From learners to leaders
The Malawian physicians who come to Seattle get a six-week immersion in family medicine at Swedish. They also take part in a global health leadership program through the University of Washington and they become co-presenters at the annual American Academy of Family Physicians' Global Family Medicine Forum.

McDonald says one of her main points of pride in the exchange program is that several of the 10 Malawians who have done Seattle rotations have moved into leadership roles in the family medicine department at Kamuzu University. "It's just awesome to watch them go from first-year residents to now running and directing the department," she says.

McDonald collaborated with colleagues in Malawi to start the postgraduate family medicine training program at Kamuzu University in 2015, just seven years after Malawi's Ministry of Health recognized family medicine as a discipline.

She says her work in Malawi is "a huge lesson in gratitude and humility."

"I just can't say enough about how much I have learned and how much I've grown as a clinician, as an educator, as a human being," she adds. "When you just see the incredible resilience and ingenuity and persistence of my Malawian colleagues who work in these incredibly difficult circumstances and yet keep showing up to work every day, it's just completely humbling."

Following founders' path
Providence's assistance to Malawi, under the umbrella of Providence Global Programs, goes beyond educational exchanges and hand-carrying basic supplies across the divide.

The system also has provided five handheld point-of-care ultrasound machines to the Mangochi hospital and funded training on how to operate the devices for a core group who can in turn train others.

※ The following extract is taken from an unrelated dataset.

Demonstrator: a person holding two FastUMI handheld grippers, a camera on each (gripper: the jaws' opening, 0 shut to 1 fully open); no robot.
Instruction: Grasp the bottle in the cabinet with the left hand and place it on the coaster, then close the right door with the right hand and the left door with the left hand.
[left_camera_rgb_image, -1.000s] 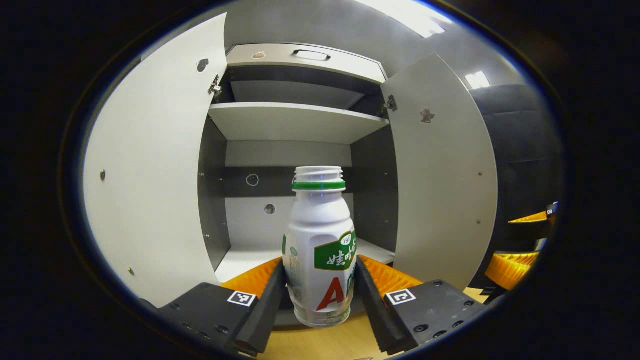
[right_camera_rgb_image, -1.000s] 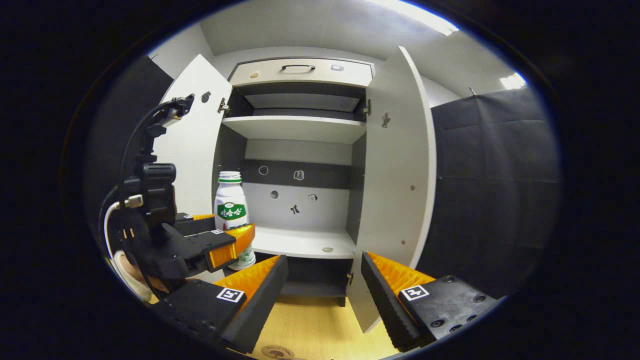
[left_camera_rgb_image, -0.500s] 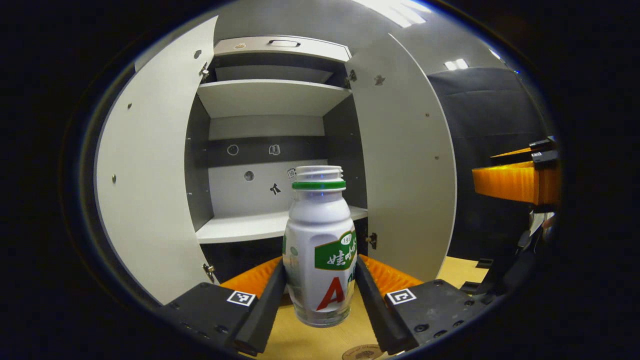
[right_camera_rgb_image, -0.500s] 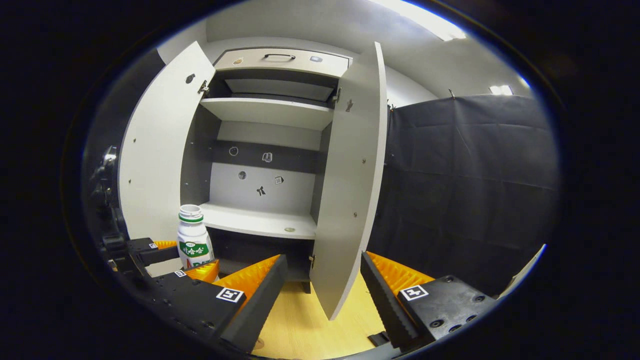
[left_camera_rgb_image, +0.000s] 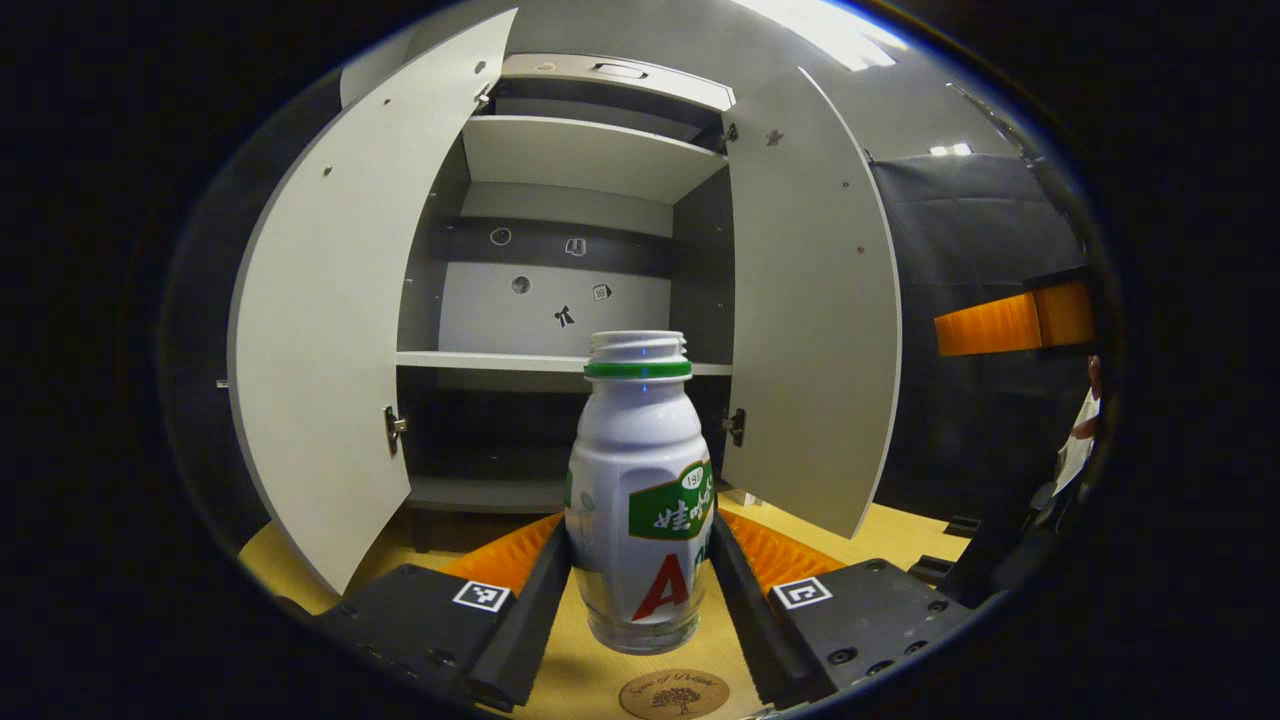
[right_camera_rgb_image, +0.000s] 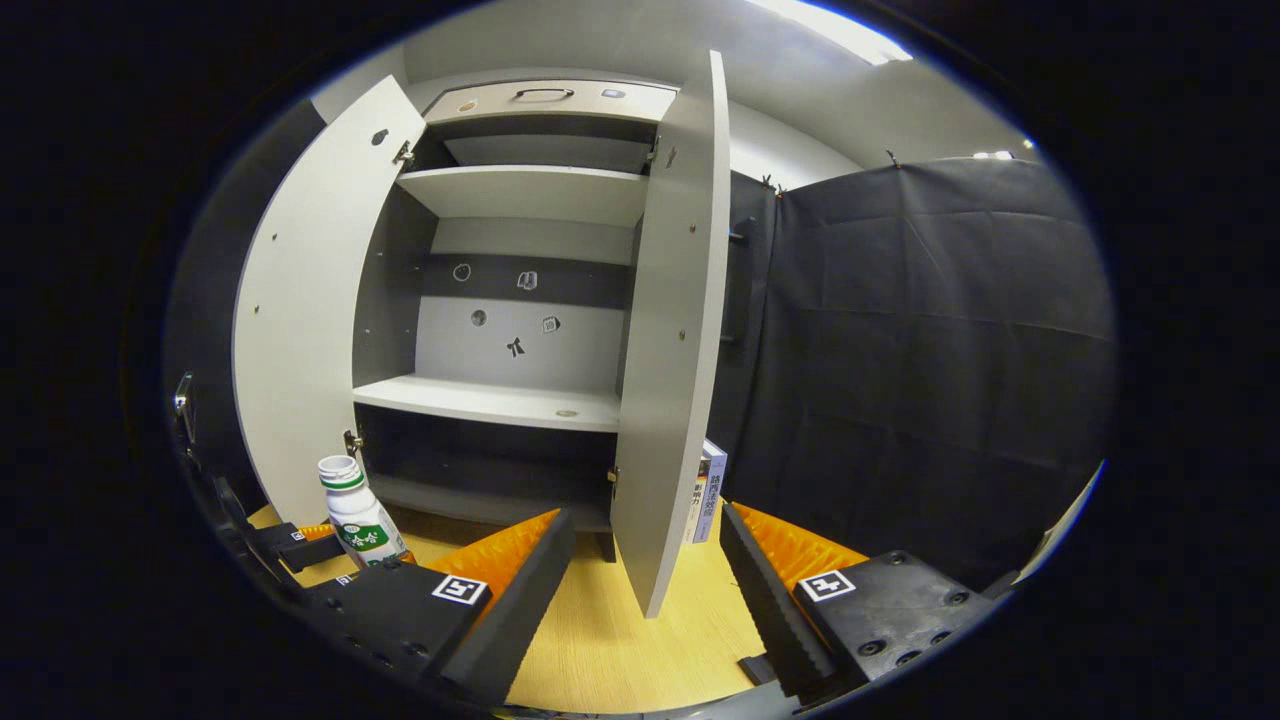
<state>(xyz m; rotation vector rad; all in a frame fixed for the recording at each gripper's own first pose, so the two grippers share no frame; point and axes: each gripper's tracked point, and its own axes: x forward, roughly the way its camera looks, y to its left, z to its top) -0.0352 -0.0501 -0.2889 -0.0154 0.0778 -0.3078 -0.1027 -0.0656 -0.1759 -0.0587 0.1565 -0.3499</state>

In addition, during the COVID pandemic when the caregiver exchange was put on hold, Providence redirected its funding to the building of a medical skills simulation lab in Malawi to train clinicians on lifesaving techniques. Since 2021, the system also has worked with Catholic Relief Services to improve water, hygiene and sanitation across Malawi.

Schonwald says of Providence's work in Malawi and in other parts of the globe: "Our true mission and our calling in this incredible organization is to follow the footsteps of the Sisters of Providence and St. Joseph to serve beyond borders, to serve alongside communities, to partner deeply in community-led initiatives, and to do that always with the idea in mind of decolonization, not to further the inequities that systems have developed to perpetuate for a very, very long time."